Consumers get serious about comparing fuel prices when the £1.50/litre threshold is breached. PetrolPrices.com; Experian; authors’ own calculations., Author provided (no reuse)

The crossing of the £1.50 threshold also attracted media attention, increasing people’s awareness and encouraging consumers to compare prices. By using geographically granular data on search activity, combined with daily petrol price data from nearly all petrol stations in the UK, we can causally link this increase in consumer attention with intensifying price competition.

As prices began to stabilise, we found that search intensity on the price comparison site dropped. Search activity itself did not return to pre-shock levels, but instead dropped and plateaued at a higher level than before, consistent with predictions from well-established economic models.

Correspondingly, price impacts narrow over time. At the peak of increased search activity following the Russian invasion of Ukraine, a 10 percentage point increase in search activity was associated with roughly a 2% reduction in local area petrol prices. We then found that this was driven primarily by stations that already had higher prices in January 2022. These higher-priced petrol stations cut their prices the most as consumers became more price-sensitive.

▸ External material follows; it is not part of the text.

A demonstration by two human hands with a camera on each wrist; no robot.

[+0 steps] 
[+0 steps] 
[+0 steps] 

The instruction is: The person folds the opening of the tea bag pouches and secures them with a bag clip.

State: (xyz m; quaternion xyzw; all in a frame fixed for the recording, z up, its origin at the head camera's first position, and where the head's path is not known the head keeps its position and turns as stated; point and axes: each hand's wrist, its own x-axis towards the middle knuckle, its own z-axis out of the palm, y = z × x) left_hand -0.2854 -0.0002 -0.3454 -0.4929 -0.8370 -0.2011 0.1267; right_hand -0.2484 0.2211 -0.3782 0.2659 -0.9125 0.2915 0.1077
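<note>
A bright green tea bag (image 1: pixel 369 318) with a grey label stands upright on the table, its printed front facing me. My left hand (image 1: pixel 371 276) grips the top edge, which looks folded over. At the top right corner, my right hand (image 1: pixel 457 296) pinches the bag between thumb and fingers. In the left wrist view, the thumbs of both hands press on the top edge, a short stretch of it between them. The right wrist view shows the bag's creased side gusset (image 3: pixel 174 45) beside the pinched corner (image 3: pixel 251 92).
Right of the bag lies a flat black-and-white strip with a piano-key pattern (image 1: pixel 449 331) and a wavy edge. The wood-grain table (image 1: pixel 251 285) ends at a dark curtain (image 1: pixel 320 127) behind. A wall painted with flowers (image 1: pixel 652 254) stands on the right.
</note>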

The research suggests that when oil prices increase and there is lots of media attention, consumers make more effort to search for better prices. Competition then increases and this puts downward pressure on retail prices. So retailers may actually experience falling margins when oil prices spike.

Rockets and feathers

It seems that it is not the level of prices that drives consumer attention, but whether those prices are rising rapidly. As price increases slow or reverse, consumers search price-comparison sites less intensively, reducing the sense of competition between petrol stations.

But then a clear asymmetry emerges: retail prices rise more quickly following cost increases than they fall following cost decreases. This pattern is known as the “rockets and feathers” effect: prices rise like rockets but fall like feathers.

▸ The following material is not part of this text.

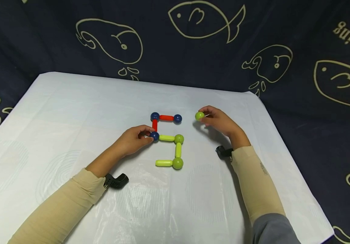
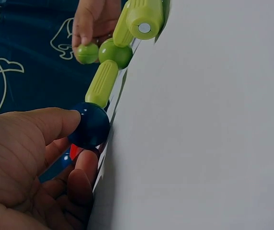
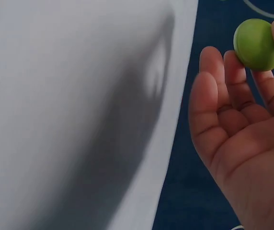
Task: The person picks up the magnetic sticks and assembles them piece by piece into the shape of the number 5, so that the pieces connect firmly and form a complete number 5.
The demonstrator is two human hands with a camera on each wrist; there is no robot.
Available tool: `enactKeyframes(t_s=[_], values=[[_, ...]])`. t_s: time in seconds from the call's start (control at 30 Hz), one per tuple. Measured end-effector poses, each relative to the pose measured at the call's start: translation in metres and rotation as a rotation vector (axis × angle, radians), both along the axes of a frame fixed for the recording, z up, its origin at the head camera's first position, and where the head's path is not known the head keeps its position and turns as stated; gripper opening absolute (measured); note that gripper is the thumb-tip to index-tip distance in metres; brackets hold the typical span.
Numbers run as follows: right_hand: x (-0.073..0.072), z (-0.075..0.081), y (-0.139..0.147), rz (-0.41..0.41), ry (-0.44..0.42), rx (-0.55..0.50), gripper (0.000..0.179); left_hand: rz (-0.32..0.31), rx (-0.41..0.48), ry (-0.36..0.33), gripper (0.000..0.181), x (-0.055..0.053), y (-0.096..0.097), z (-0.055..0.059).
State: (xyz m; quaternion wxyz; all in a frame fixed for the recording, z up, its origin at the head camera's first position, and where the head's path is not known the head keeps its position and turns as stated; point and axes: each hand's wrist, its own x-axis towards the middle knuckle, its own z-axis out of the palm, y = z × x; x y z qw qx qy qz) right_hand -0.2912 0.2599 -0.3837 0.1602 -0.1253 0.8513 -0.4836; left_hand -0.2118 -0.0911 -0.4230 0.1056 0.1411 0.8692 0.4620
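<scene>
My left hand pinches a dark blue ball between thumb and fingers, where a red rod and a yellow-green rod meet. This ball belongs to a zigzag of magnetic rods and balls lying on the table. Above it, a red rod links two more blue balls, the right one at the chain's far end. Below, green balls join yellow-green rods; the lowest rod has a free left end. Raised to the right of the chain, my right hand holds a loose green ball in its fingertips.
A white cover spreads over the table. Dark blue cloth with fish and whale drawings hangs behind and beside it. Black wrist mounts stick out from both sleeves near the tabletop.
</scene>
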Motion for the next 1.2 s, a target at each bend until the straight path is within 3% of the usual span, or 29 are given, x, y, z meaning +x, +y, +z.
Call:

In our study, we examined the transmission from wholesale to retail prices over a period of more than ten years. As expected, when wholesale costs fell, pump prices dropped more slowly. This temporarily increased the gap between wholesale and retail prices – meaning retailers’ profits grew.

This pattern means if wholesale prices go up by ten pence per litre and then come back down, over the entire adjustment time motorists end up paying about a penny more per litre than they would if prices adjusted evenly.

But this varied across petrol stations. For some, there was very little additional cost to consumers. For others, it was up to five times larger, meaning that the same increase and subsequent decrease would cost consumers up to five pence per litre more.

Taken together, our findings point to a clear conclusion. Petrol retailers do not appear to profiteer during periods when oil prices are rising rapidly. If anything, their margins tend to be squeezed. If concerns about excess profits are warranted, the evidence suggests that it is more likely to occur when oil prices are falling than when they’re spiking.